Social Media can’t do the impossible
The Herald reports:
Some 39 days after the Christchurch mosque massacres, social media sites are still struggling to stamp out copies of the gunman’s video.
New York-based researcher Eric Feinberg reported he had found another 12 copies across Facebook (which was hosting five copies), Facebook-owned Instagram (six) and Google-owned YouTube (four). All were live as of Monday NZT.
This is not surprising. Social media works by allowing people to upload content without pre-approval.
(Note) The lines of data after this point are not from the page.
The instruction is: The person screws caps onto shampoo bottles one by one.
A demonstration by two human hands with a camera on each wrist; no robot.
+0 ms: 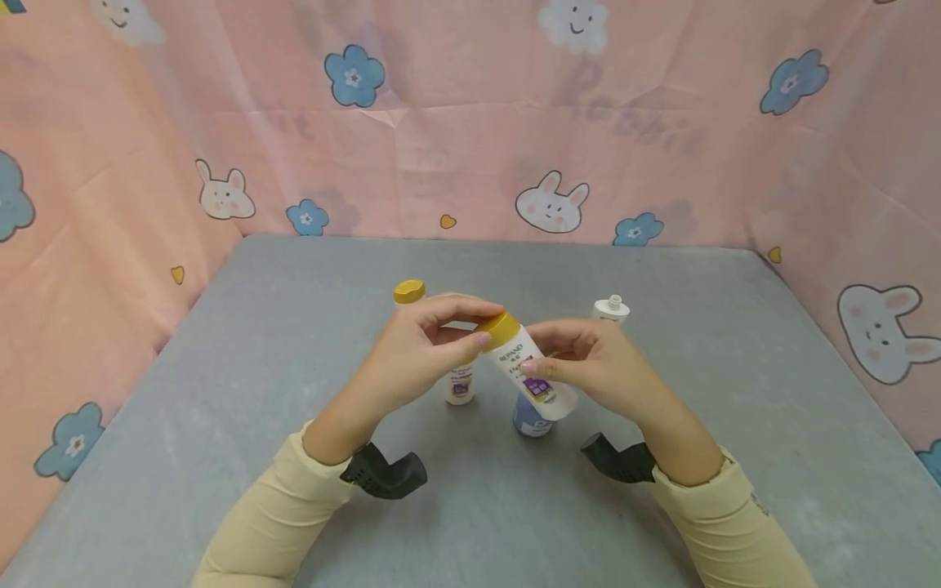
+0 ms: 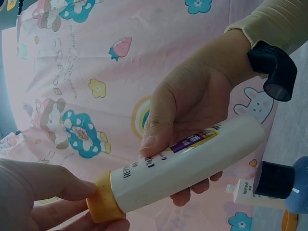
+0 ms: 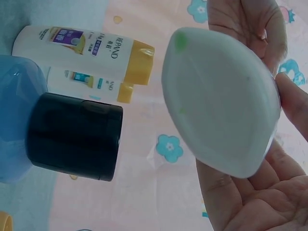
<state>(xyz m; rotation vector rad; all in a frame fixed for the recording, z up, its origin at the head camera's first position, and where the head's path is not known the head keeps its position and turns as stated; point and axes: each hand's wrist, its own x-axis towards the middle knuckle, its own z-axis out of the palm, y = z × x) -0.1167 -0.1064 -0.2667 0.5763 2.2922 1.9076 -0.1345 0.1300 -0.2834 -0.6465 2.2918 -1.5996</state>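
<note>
A white shampoo bottle (image 1: 525, 367) with a yellow cap (image 1: 501, 330) is held tilted above the table. My left hand (image 1: 422, 347) pinches the cap between thumb and fingers. Around the bottle's body, my right hand (image 1: 599, 359) grips with the thumb on the label side. In the right wrist view the bottle's white base (image 3: 221, 101) faces the camera. Below it stands a blue bottle (image 1: 532, 420), partly covered; its black cap (image 3: 74, 137) shows in the right wrist view.
Two white bottles with yellow caps stand upright, a purple-labelled one (image 3: 72, 48) and a teal-labelled one (image 3: 79, 82). An uncapped white bottle (image 1: 610, 309) stands behind my right hand. A loose yellow cap (image 2: 288, 221) lies on the grey table (image 1: 316, 294). Patterned pink cloth (image 1: 441, 163) surrounds it.
</note>
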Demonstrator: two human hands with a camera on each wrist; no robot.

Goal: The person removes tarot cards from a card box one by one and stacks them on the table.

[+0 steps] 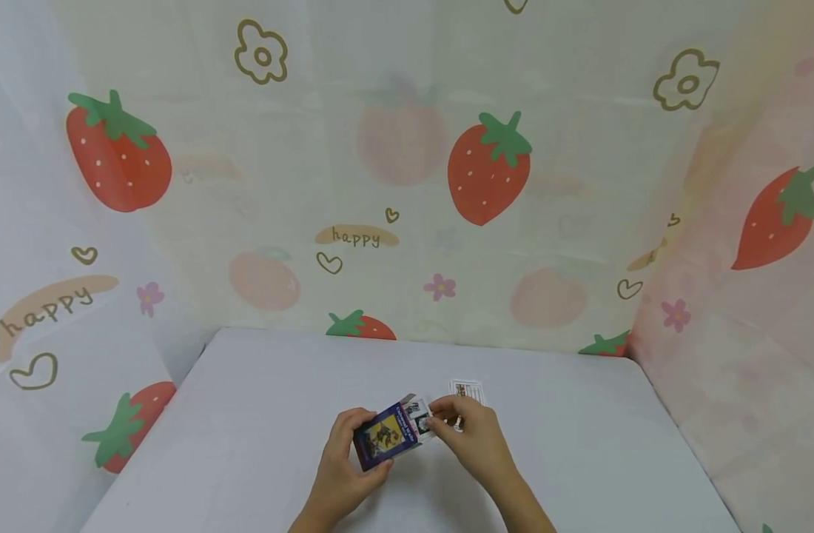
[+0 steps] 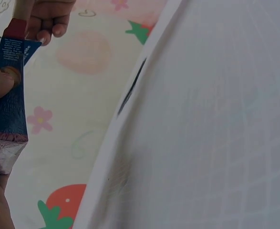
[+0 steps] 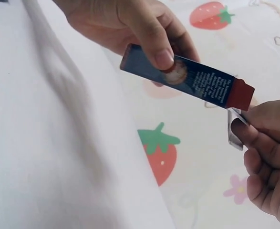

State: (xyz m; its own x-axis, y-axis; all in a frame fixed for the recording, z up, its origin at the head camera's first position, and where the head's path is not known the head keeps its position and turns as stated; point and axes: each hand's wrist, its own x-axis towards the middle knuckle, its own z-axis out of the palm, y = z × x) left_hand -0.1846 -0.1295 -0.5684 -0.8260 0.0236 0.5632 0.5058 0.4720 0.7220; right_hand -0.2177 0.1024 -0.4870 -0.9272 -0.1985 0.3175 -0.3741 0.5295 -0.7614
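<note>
A dark blue card box (image 1: pixel 385 435) with a yellow picture on its front is held tilted above the table. My left hand (image 1: pixel 343 463) grips it by its sides, the thumb along one narrow edge. Picture cards (image 1: pixel 417 411) stick out of the box's open end, which faces right. My right hand (image 1: pixel 476 437) pinches the cards at that end between thumb and fingers. In the right wrist view a red end flap (image 3: pixel 240 95) stands out from the box. How many cards the fingers hold is hidden.
Partly hidden behind my right hand, white printed cards (image 1: pixel 471 389) lie on the white-covered table (image 1: pixel 260 392). Curtains (image 1: pixel 407 178) with strawberries and flowers hang behind the table and at both sides.
</note>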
If a moderator had to pre-approve every post on Facebook, Instagram and YouTube, they would die off.
Presented with earlier links uncovered by Feinberg, a Facebook spokesman said there was an ongoing effort to eliminate all copies of the alleged gunman’s video.
On April 11, a US Congressional hearing was told the clip was not gory enough to trigger Facebook’s automated filters.
“You can train AI [artificial intelligence] to effectively look for things like nudity using data like skin tone – i.e. a high level of skin tone in a particular piece of content make flag it for human review and actioning,” a Facebook insider said.
“[But] in graphic violence content, we do use data around things like tones and colours that may identify or imply violent content, however, the AI did not identify this in the Christchurch video.”
Facebook has turned its attention to audio – and specifically, sounds that could be gunshots – in its ongoing attempts to recognise terror content in its realtime
videostreaming service Facebook Live
There is a limit to what AI can do. I’m sure Facebook would love to have a tool that could identify segments of the video and delete it automatically with no false positives.
Council for Civil Liberties chairman and Tech Liberty founder Thomas Beagle has long been wary of the potential of “protective” laws to be used for political censorship or to otherwise undermine free speech.
Beagle says that fringe sites, usually hosted offshore, will ignore any social media crackdown law, while the answer for Facebook and other platforms is for them to develop better systems to filter or block content that violates their terms.
I’m very wary of any change to our domestic laws. The solutions are better technology but we need to realise there is still a limit to what can be done if people are determined to share something.
The original livestream video was seen by under 200 people and deleted quickly by Facebook. Google removed a youtube version within minutes also. They actually did response quickly.
But the problem is users kept uploading versions of it. This was a human problem. It wasn’t Facebook and Google uploading them.
The videos were in breach of terms and conditions of all major social media companies. So there is no dispute they shouldn’t be on the Internet. But again the issue is how do you stop users uploading content when there are billions of uploads a day?